Hilal'in cümlesinde de ben veya sen yoktu, biz vardı. Leon bu gerçekle gülümsemişti. ''Bu ev bizim evimiz." diyerek bize dair kurdukları tüm cümleleri taçlandırmak istedi Leon. Heyecandan ölebileceği fikri uğradı zihnine.

"Bu ev bizim evimiz." diye tekrarladı Hilal.

"Evimizde... Yani kütüphanemizde... Bir eksiğimiz olsun istemem." dediğinde konuşmasını tamamlayamadan Leon'un dudakları aralandı. "Bir eksiğimiz mi var Hilal? Söyle lütfen. Ben hayalimdeki gibi döşedim ama... Eksiklerimiz olabilir tabii. Kalan eksiklerimizi de tamamlarız." dedi heyecanla. Hilal'in kahkahaları odayı doldurdu. Hilal'in memnuniyetini önemsiyordu. Bu evi onun için bir yuva kılmak, en güzel telaşıydı. ''Ne eksikse seninle tamamlanacak Hilal.''

"Leon dur lütfen!" dedi kahkahaları yerini tebessüme bırakırken.
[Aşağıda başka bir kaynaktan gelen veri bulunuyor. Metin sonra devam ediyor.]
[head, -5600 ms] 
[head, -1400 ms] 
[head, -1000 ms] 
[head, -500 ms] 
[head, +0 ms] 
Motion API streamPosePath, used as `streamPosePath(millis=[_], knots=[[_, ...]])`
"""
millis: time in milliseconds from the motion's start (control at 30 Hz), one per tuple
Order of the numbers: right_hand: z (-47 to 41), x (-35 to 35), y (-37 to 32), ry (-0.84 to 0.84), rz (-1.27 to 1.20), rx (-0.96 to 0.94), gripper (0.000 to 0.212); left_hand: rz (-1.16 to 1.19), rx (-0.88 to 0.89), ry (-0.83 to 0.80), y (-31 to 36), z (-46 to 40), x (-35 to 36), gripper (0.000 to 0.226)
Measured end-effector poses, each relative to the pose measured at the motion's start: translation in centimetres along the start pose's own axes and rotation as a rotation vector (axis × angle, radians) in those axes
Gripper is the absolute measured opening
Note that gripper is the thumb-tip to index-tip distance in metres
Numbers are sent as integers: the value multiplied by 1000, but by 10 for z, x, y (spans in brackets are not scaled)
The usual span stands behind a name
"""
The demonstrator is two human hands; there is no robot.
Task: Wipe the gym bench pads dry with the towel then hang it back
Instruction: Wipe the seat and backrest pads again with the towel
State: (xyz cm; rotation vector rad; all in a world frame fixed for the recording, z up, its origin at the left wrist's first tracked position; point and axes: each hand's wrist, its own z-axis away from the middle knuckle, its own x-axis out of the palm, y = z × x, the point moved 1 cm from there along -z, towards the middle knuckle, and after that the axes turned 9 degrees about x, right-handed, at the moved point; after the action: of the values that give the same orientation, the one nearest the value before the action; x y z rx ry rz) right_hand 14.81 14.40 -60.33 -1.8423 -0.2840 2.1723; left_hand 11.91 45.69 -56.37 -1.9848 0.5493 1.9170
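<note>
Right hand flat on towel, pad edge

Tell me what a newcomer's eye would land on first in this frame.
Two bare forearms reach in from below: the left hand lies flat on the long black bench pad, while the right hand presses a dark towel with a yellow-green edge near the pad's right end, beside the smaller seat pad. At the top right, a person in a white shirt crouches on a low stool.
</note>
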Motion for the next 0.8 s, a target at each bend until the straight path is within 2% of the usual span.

Kabanının cebinde Leon'u bekleyen ve belki de yüzünde tebessüme sebep olacak sürprizi saklıydı. Elindeki yemek kabını yere bıraktıktan sonra kabanının cebindeki sürprize uzandı. "Leon." dedi kısık bir tonla. "Urganın ucundayken beni yalnızlığımdan kurtarmıştın."

Leon dudaklarını aralayacakken parmaklarını dudaklarına götürerek susturdu genç adamı. "Karşı tarafta da olsan elini üzerimden hiç çekmemiştin. Bir gün su uzatmıştın bana. Battaniye ile örtmüştün üzerimi. O battaniye değil ama vicdanın ısıtmıştı içimi. Cebinden bir kitap çıkarmıştın sonra."

"Rübab-ı Şikeste."

Eş zamanlı söylemişlerdi kitabın adını. Hilal başıyla onaylayıp gülümsedikten sonra Leon'un ince ruhunu düşündü ve ince ruhundan defalarca öptü genç adamı. "Ne dediğini hatırlıyor musun?" diye sordu. "Neyi seversin bilmiyorum ama bir şeyler okumak istersin diye düşündüm." diye yanıtladılar dolan gözlerinin ardından.